Mein Leben ist zerstört"

ÖSTERREICH: Nach Ihrem Auftritt im ORF letzten Sonntag hagelt es Vorwürfe, Sie hätten hier eine Show abgezogen und würden die Medien gegen die Justiz mobilisieren …
Karl-Heinz Grasser: Das Gegenteil ist wahr. Die Justiz mobilisiert die Medien gegen mich. Jeder Verschlussakt zu meiner Causa, jeder Schritt der Justiz steht sofort in allen Medien. Dieses Verfahren gegen mich wird einfach nicht fair geführt. Ich wehre mich nur – aus Verzweiflung.

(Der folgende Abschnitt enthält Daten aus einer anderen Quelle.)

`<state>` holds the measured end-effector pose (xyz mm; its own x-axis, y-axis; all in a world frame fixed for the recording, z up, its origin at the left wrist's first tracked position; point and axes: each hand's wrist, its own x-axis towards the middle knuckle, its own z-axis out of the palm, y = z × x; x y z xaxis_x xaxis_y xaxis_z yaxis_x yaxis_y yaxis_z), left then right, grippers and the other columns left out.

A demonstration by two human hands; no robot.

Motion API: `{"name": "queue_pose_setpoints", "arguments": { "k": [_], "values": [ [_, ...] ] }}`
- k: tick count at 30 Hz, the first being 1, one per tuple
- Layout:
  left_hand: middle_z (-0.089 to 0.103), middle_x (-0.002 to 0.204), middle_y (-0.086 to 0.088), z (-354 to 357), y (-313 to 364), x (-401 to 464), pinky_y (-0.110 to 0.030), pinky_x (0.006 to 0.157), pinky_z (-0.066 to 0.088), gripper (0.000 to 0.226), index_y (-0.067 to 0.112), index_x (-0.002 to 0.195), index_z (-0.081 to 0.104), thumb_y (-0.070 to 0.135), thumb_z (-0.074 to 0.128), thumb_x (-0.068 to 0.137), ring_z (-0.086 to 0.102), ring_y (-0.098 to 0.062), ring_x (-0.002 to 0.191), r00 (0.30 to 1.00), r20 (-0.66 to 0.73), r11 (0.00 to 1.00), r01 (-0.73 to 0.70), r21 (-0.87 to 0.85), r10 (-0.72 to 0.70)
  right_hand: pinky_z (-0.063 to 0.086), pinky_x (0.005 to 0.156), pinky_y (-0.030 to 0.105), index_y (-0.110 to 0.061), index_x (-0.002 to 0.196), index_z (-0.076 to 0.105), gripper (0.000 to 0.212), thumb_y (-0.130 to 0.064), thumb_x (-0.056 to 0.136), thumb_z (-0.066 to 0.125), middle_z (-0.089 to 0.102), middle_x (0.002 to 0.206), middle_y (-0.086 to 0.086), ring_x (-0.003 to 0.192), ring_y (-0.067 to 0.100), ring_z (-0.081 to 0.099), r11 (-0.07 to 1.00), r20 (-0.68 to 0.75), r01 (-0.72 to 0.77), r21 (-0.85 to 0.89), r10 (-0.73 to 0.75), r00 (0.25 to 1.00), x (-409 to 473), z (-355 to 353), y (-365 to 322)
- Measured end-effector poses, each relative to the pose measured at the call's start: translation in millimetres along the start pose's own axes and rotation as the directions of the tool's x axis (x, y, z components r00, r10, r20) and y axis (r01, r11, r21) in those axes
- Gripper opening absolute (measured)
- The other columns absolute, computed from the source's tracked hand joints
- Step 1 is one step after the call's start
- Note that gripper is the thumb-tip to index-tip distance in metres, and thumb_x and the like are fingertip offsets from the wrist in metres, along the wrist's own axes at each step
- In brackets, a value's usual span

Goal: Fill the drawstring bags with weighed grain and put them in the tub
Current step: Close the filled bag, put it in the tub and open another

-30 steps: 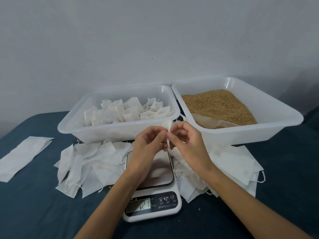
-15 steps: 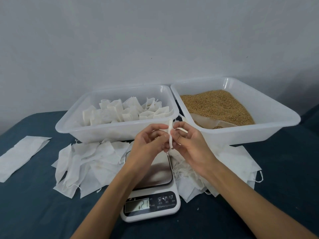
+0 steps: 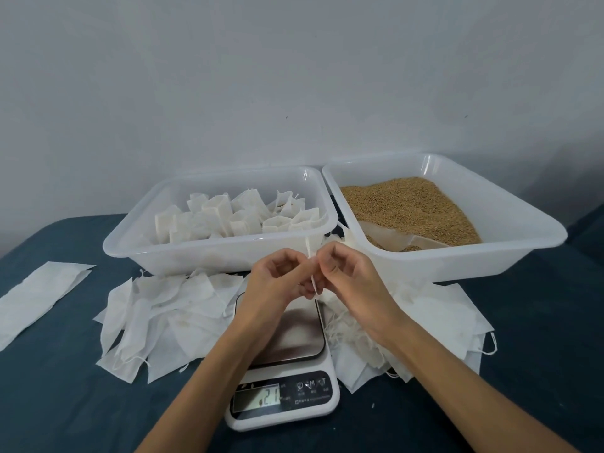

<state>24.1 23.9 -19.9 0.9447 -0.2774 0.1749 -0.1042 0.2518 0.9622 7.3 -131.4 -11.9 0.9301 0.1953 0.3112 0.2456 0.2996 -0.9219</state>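
Observation:
Above the kitchen scale [image 3: 284, 364], my left hand [image 3: 277, 282] and my right hand [image 3: 351, 282] meet, fingers curled, both pinching a thin white drawstring [image 3: 310, 256] of a small bag; the bag itself is mostly hidden behind my fingers. The scale's display [image 3: 261, 397] reads 2.1. A clear tub [image 3: 209, 253] behind on the left holds several filled white bags [image 3: 242, 215]. A second clear tub [image 3: 510, 243] on the right holds brown grain [image 3: 405, 207] and a pale scoop [image 3: 392, 238].
Flat empty white bags lie in a heap [image 3: 163, 315] left of the scale and in another heap [image 3: 434, 318] to its right. A long white sheet [image 3: 36, 295] lies at the far left on the dark blue cloth [image 3: 65, 403]. A wall stands behind.
My hands have dropped slightly and closed tighter together; the bag's top, which stood up between my fingers, has narrowed to a thin string.

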Motion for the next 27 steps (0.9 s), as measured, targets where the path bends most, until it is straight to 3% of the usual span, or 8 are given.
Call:
{"name": "queue_pose_setpoints", "arguments": {
  "k": [5,10,17,22,24,27],
  "values": [
    [0.073,0.084,-0.018,-0.7,-2.0,1.5,-0.033,0.075,0.058,0.007,0.012,0.086,0.078,0.017,0.073,0.088,0.071,-0.033,0.081,0.999,-0.040,1.000,0.005,-0.019,-0.006,0.048,0.080,0.047,-0.004,0.095,0.056,0.026,-0.029,0.096,0.062,0.057,0.068,0.006,0.068,0.022,0.053,0.999,-0.069,-0.041,0.032,0.043,0.997,2.2,-3.8,2.8],
    [0.072,0.089,-0.020,-2.8,-1.5,-1.2,-0.038,0.086,0.057,0.014,0.006,0.092,0.075,0.020,0.075,0.092,0.069,-0.033,0.089,0.998,0.055,1.000,-0.002,-0.017,0.003,0.051,0.077,0.039,-0.003,0.098,0.056,0.025,-0.023,0.091,0.070,0.059,0.069,0.006,0.065,0.017,0.056,0.998,-0.061,-0.041,0.040,0.044,0.997,1.5,-5.4,1.2],
    [0.076,0.088,-0.013,-1.8,-0.1,-2.3,-0.028,0.083,0.058,0.020,0.011,0.090,0.082,0.029,0.081,0.081,0.073,-0.021,0.084,0.997,0.080,0.995,0.015,-0.100,-0.006,0.052,0.074,0.036,-0.006,0.096,0.053,0.017,-0.004,0.092,0.068,0.063,0.080,0.016,0.073,0.024,0.061,0.999,-0.071,-0.036,-0.001,0.036,0.997,1.3,-5.3,-2.3],
    [0.076,0.092,-0.017,-3.5,-0.9,-1.4,-0.028,0.086,0.058,0.017,0.003,0.096,0.080,0.018,0.073,0.092,0.074,-0.024,0.088,0.995,0.102,0.990,0.031,-0.141,-0.016,0.055,0.071,0.029,-0.004,0.102,0.054,0.022,-0.018,0.091,0.068,0.068,0.072,0.003,0.065,0.015,0.062,0.999,-0.055,-0.034,0.020,0.035,0.998,1.7,-4.0,-4.3],
    [0.076,0.095,-0.019,-3.8,-0.1,-1.4,-0.029,0.086,0.058,0.017,0.002,0.098,0.080,0.014,0.069,0.094,0.074,-0.025,0.090,0.995,0.099,0.989,0.040,-0.144,-0.026,0.055,0.072,0.030,-0.004,0.103,0.054,0.027,-0.022,0.089,0.068,0.067,0.070,0.001,0.064,0.015,0.063,0.999,-0.039,-0.036,0.026,0.037,0.999,0.9,-3.3,-6.4],
    [0.076,0.094,-0.016,-3.4,-1.1,-1.5,-0.028,0.083,0.058,0.013,0.006,0.094,0.081,0.016,0.073,0.093,0.074,-0.023,0.089,0.996,0.086,0.994,0.029,-0.106,-0.020,0.051,0.081,0.042,-0.005,0.104,0.053,0.027,-0.013,0.088,0.074,0.058,0.079,0.014,0.075,0.027,0.058,0.999,-0.048,-0.042,-0.028,0.040,0.998,-0.7,-2.9,-6.9]
  ]
}}
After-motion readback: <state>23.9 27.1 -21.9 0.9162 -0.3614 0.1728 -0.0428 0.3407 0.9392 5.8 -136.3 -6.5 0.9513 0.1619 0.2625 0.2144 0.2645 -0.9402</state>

ÖSTERREICH: Sie glauben, der Rechtsstaat funktioniert in ­Ihrem Fall nicht?
Grasser: Das, was bei mir passiert, ist Burundi – und eines Rechtsstaates nicht würdig. Mir hat ein Anwalt aus den USA gesagt, dass dort mein Verfahren längst eingestellt wäre. Weil bei so massiver Vorverurteilung und Anhäufung von Amtsmissbrauch eine objektive Verhandlung unmöglich wäre.

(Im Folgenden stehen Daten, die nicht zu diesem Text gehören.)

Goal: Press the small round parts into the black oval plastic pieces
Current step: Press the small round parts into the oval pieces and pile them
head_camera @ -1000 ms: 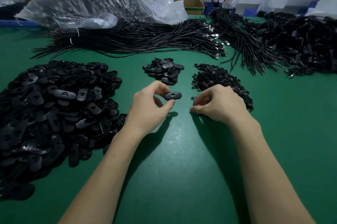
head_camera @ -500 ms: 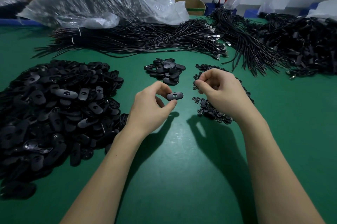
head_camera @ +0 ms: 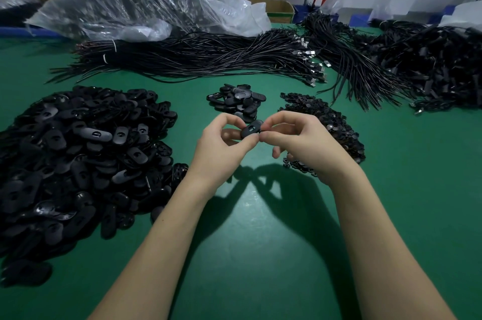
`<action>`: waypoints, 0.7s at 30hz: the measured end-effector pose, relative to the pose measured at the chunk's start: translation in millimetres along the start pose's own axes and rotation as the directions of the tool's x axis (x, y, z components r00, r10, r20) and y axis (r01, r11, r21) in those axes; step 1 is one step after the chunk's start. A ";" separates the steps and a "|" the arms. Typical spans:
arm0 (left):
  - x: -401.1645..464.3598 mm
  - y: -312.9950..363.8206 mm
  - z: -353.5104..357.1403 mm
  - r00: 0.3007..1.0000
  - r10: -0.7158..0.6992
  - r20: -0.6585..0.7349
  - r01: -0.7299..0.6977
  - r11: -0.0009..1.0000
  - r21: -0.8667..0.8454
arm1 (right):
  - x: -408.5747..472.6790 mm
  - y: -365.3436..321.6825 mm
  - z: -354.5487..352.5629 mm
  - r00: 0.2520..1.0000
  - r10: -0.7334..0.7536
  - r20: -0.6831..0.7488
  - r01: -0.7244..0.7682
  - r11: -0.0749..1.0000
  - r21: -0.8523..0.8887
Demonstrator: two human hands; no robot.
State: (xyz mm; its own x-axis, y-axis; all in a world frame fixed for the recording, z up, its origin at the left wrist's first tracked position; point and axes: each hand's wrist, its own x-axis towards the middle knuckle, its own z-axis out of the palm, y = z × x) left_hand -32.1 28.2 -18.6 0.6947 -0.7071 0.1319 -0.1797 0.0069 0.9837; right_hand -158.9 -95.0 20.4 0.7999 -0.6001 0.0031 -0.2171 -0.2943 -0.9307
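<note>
The left hand (head_camera: 221, 142) pinches a black oval piece (head_camera: 251, 129) above the green surface (head_camera: 260, 254) while the right hand (head_camera: 300, 142), fingertips pinched at its edge, seemingly seats a round part, hidden from view; next comes firm pressing.

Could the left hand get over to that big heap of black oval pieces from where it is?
Probably yes: the heap lies just beside the left hand with bare green table between, but that hand is holding an oval piece.
</note>
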 end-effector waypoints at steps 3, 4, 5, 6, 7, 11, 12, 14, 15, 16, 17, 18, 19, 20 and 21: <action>-0.8 0.4 -1.5 1.000 0.006 0.018 -0.006 1.000 -0.010 | -0.2 2.7 -1.4 0.998 0.054 0.012 -0.055 0.991 0.125; -1.4 0.6 -1.7 1.000 0.014 0.027 -0.014 1.000 0.004 | -0.3 3.2 -1.7 0.998 0.063 0.018 -0.065 0.983 0.174; -2.1 1.0 -1.7 0.999 0.023 0.035 -0.024 0.999 0.029 | -0.1 3.6 -1.8 0.998 0.064 0.019 -0.066 0.974 0.218; -2.7 1.6 -1.2 0.998 0.028 0.048 -0.031 0.998 0.051 | 0.4 3.8 -1.8 0.998 0.058 0.011 -0.059 0.970 0.237; -3.1 2.6 -0.8 0.997 0.025 0.068 -0.029 0.998 0.064 | 0.9 4.0 -1.7 0.999 0.048 -0.007 -0.045 0.974 0.223; -1.3 5.4 -3.1 0.986 -0.051 0.156 0.051 0.999 0.005 | 0.5 4.6 -3.3 0.999 0.006 -0.035 -0.002 0.994 0.109; -0.2 5.2 -5.6 0.986 -0.068 0.150 0.072 0.997 -0.016 | -0.1 4.5 -4.4 1.000 0.004 -0.017 -0.003 0.995 0.101; 1.6 4.3 -11.7 0.988 -0.077 0.132 0.081 0.996 -0.025 | -0.8 3.6 -5.2 1.000 -0.004 0.026 0.001 0.996 0.092; 2.1 4.1 -14.0 0.988 -0.072 0.134 0.075 0.997 -0.019 | -0.7 3.2 -4.8 0.999 -0.011 0.038 0.008 0.996 0.092; 2.1 4.3 -15.5 0.988 -0.065 0.139 0.068 0.998 -0.016 | -0.2 2.9 -3.9 0.999 -0.019 0.042 0.015 0.995 0.096; 1.8 4.7 -15.9 0.988 -0.060 0.143 0.064 0.998 -0.020 | 0.3 2.6 -2.4 0.999 -0.025 0.040 0.021 0.994 0.103; 1.2 4.8 -15.2 0.988 -0.057 0.144 0.062 0.998 -0.032 | 0.8 2.4 -0.8 0.999 -0.029 0.034 0.025 0.993 0.113; 0.6 5.0 -14.0 0.989 -0.057 0.140 0.065 0.996 -0.053 | 1.3 2.3 0.9 0.999 -0.031 0.021 0.029 0.992 0.122; -0.1 4.9 -12.6 0.990 -0.060 0.131 0.071 0.994 -0.082 | 1.7 2.5 2.2 1.000 -0.031 -0.001 0.031 0.992 0.123; -0.4 4.6 -11.6 0.991 -0.061 0.119 0.075 0.991 -0.111 | 2.3 2.7 3.1 0.999 -0.032 -0.030 0.035 0.993 0.113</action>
State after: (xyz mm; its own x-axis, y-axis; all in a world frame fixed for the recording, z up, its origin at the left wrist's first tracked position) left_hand -25.1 36.7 -12.7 0.6166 -0.7853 0.0559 -0.0490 0.0325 0.9983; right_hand -155.9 -94.8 16.7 0.7894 -0.6123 0.0437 -0.1241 -0.2289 -0.9655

ÖSTERREICH: Setzen Sie jetzt konkrete Schritte?
Grasser: Ich werde in den nächsten Wochen zwei Beschwerden an die Oberstaatsanwalt und das Justizministerium richten. Eine wegen zu langer Verfahrensdauer, eine wegen Amtsmissbrauch. Und ich werde mich mit einer Beschwerde an den Europäischen Gerichtshof für Menschenrechte wenden, weil ich der definitiven Meinung bin, dass ich hier kein faires Verfahren habe.

ÖSTERREICH: Die Justizministerin hat Ihnen vorgeworfen, Sie sitzen am hohen Ross und beschweren sich zu Unrecht.
Grasser: Mir vorzuwerfen, ich säße am hohen Ross, ist eine Gemeinheit. Mein Leben ist durch den Amtsmissbrauch der Justiz zerstört. Ich habe in Österreich keinen einzigen Auftrag mehr, kein Unternehmen will mit mir zusammenarbeiten, solange mein Fall von der Justiz nicht endlich abgeschlossen ist. Ich habe keinen Job mehr, kein Einkommen – ich sitze schon lange nicht mehr am hohen Ross, sondern bin verzweifelt, wie ich aus politischen Motiven zerstört werden soll.